Neue Bomber für die Bundeswehr Zeitenwende konkret

Der F-35-Kampfjet kann Atombomben tragen. Foto: dpa/Senior Airman Joseph Barron

Die Ampelkoalition will Kampfjets der USA kaufen, um die Nato zu stärken. Ein Zeichen der Entschlossenheit, kommentiert Dieter Fuchs.

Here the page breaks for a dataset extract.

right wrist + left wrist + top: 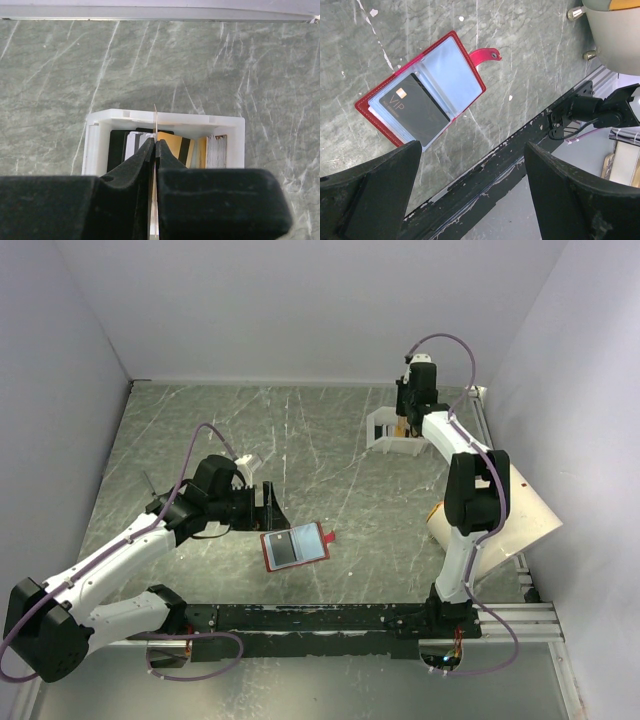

Seite Drei: Dieter Fuchs (fu)

Nach langem Abwägen hat Deutschland in einem bisher einmaligen Eilverfahren, alle Prüfaufträge über den Haufen werfend, entschieden, 35 F-35 Tarnkappenbomber aus US-Produktion für die Bundeswehr anzuschaffen – eine sinnvolle und richtungsweisende Entscheidung.

 

Kleinstaaterei in der Nato

Zum einen zeigt dieser Schritt die Entschlossenheit der Ampelkoalition, entschieden die von ihr ausgerufene geostrategische Zeitenwende zu gestalten. Er gibt sicherheitspolitisch eine Richtung vor. Die F-35-Jets sichern die Fähigkeit der Bundeswehr, Atomwaffen der USA einzusetzen und so elementarer Teil der nuklearen Abschreckung der Nato zu bleiben. Zum anderen ignoriert der Schritt die in der Nato übliche rüstungstechnische Kleinstaaterei. Das Bündnis gibt 15-mal so viel Geld aus wie Russland – ein Großteil davon, um nationale Wirtschaftsinteressen zu berücksichtigen. In normalen Zeiten statthaft, aber nicht in diesen. Der US-Jet ist derzeit die beste Alternative. Das muss nicht in eine Abhängigkeit zu den USA führen, solange Deutschland, Frankreich und Spanien ihr Projekt, einen Kampfjet für die Zeit ab 2040 zu realisieren, vorantreiben. Aber das ist Zukunftsmusik.